Cresce il desiderio di un’auto propria

Acquisti di auto

Cresce il desiderio di un’auto propria

8 luglio 2020 agvs-upsa.ch – Gli svizzeri tornano ad acquistare auto nonostante il coronavirus. È quanto emerge da un sondaggio rappresentativo di Autoscout24. La grande richiesta di finanziamenti per l’acquisto di auto porta a questi risultati.


Source: Autoscout24

abi. Autoscout24 ha svolto un sondaggio per capire se la pandemia di coronavirus ha cambiato le esigenze della popolazione svizzera riguardo all’acquisto di automobili. Lo studio rivela che, nonostante il coronavirus, gli acquisti di auto sono ancora in previsione. Tuttavia, alcuni stanno rinviando il progetto o preferirebbero il leasing all’acquisto, come annunciato da Autoscout24 all’inizio di luglio.

Il 16% degli intervistati ha detto di voler acquistare un’auto nel 2020. Ma, a causa della crisi causata dal coronavirus, una persona su sette rinvia i propri piani. I motivi più frequentemente citati sono la mutata condizione finanziaria e un futuro professionale attualmente incerto. «È però interessante che l’intenzione di acquistare un’auto non sia respinta tout court; infatti la metà della gente pensa di riuscirci già tra un anno», si legge nella comunicazione. 

L’epidemia di Covid-19 ha aumentato il desiderio di avere un’auto propria. L’idea di acquistarne una solo in seguito al coronavirus è venuta all’8% delle persone disposte all’acquisto. Per un motivo molto semplice: in futuro vogliono evitare i mezzi pubblici e quindi il contatto con gli altri passeggeri. Inoltre, durante il lockdown hanno avuto più tempo per pensare all’acquisto di un’auto. Queste affermazioni si rifletterebbero anche nelle cifre di Autoscout24, spiega il Managing Director Pierre-Alain Regali. «La gente pare aver riflettuto in merito all’acquisto durante il lockdown e ora sta tornando alla ricerca dell’auto desiderata».


Source: Credaris

Lo studio mostra anche che la grande maggioranza non vuole cambiare la modalità di pagamento: più del doppio dei potenziali acquirenti preferiscono l’acquisto al leasing. Tuttavia, alcuni hanno cambiato idea durante la pandemia di coronavirus: all’inizio circa una persona su dieci era per l’acquisto, ora invece opterebbe per il leasing. «I risultati del sondaggio evidenziano chiaramente che, nonostante il Covid-19, la gente vuole ancora comprarsi un’auto, anche se magari in un secondo momento o attraverso un’altra forma di finanziamento», dice Regali.

Comparis riferisce un’«esplosiva richiesta di finanziamenti per auto», a dimostrazione del desiderio degli svizzeri di avere un’auto propria: sebbene le richieste di credito per il finanziamento di auto siano calate del 48% a marzo durante il lockdown, con l’allentamento dei provvedimenti dalla fine di aprile, la media settimanale delle richieste è aumentata del 21,4%, superando nettamente l’anno precedente.

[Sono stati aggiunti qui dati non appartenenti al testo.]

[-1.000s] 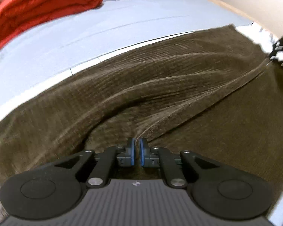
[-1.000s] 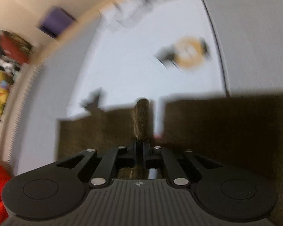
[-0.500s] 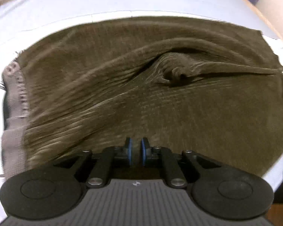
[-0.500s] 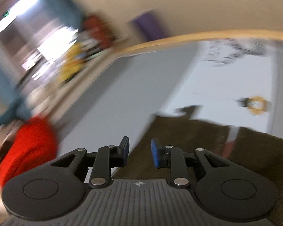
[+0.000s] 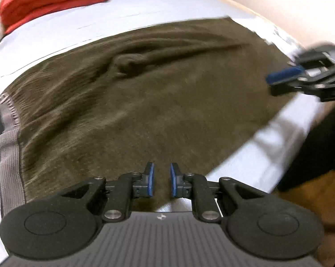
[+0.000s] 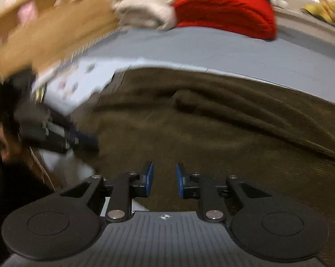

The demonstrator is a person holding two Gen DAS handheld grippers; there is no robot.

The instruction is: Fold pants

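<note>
The brown pants (image 5: 145,102) lie spread flat on the blue-sheeted bed (image 5: 145,6), a bunched wrinkle near their far edge. The left gripper (image 5: 162,182) hangs over their near edge, jaws opening, nothing between. The right gripper (image 6: 164,182), also empty, is closing, seemingly above the pants. A red blanket (image 6: 225,13) sits beyond the pants.

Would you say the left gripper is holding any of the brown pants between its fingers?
No, the left gripper shows an empty gap above the pants.

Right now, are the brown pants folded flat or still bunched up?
Folded over but not flat: the brown pants lie doubled on the bed, grey waistband at one end, with a raised wrinkle mid-cloth.
</note>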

Secondo i dati del servizio partner di Comparis Credaris, il picco è stato raggiunto nella prima settimana di giugno con un aumento di oltre il 36% rispetto all’ultima settimana prima del lockdown.

«Con la chiusura c’è stato un calo enorme delle richieste di prestito per il finanziamento di auto. Ma con l’annuncio di riapertura e l’allentamento delle misure, è cresciuta anche la fiducia della gente nella capacità di ripagare gli impegni finanziari assunti», afferma il CEO di Credaris Marc Hallauer.

Per Credaris vi sono varie ragioni per cui il numero di richieste è attualmente ben al di sopra del livello pre-coronavirus: innanzitutto molti importanti acquisti sono stati rimandati durante il lockdown, ma poi l’auto propria dà un senso di indipendenza, libertà e relativa sicurezza nel proprio veicolo rispetto al trasporto pubblico.

Come spiega il fornitore di servizi di credito, la forte domanda di prestiti per il finanziamento dell’auto è il principale motore del mercato miliardario svizzero dei crediti al consumo. Il denaro circola principalmente per l’usato. Infatti, anche se solo una piccola parte delle auto usate è finanziata dagli istituti di credito e la maggior parte viene pagata in contanti, il commercio dell’usato è ancora molto importante per il settore del credito. 

Credaris prevede che l’aumento della domanda rimarrà il principale motore di crescita nel mercato dei crediti al consumo anche nella seconda metà del 2020, notizia particolarmente positiva per i garagisti: gli svizzeri tornano ad acquistare auto nonostante il coronavirus.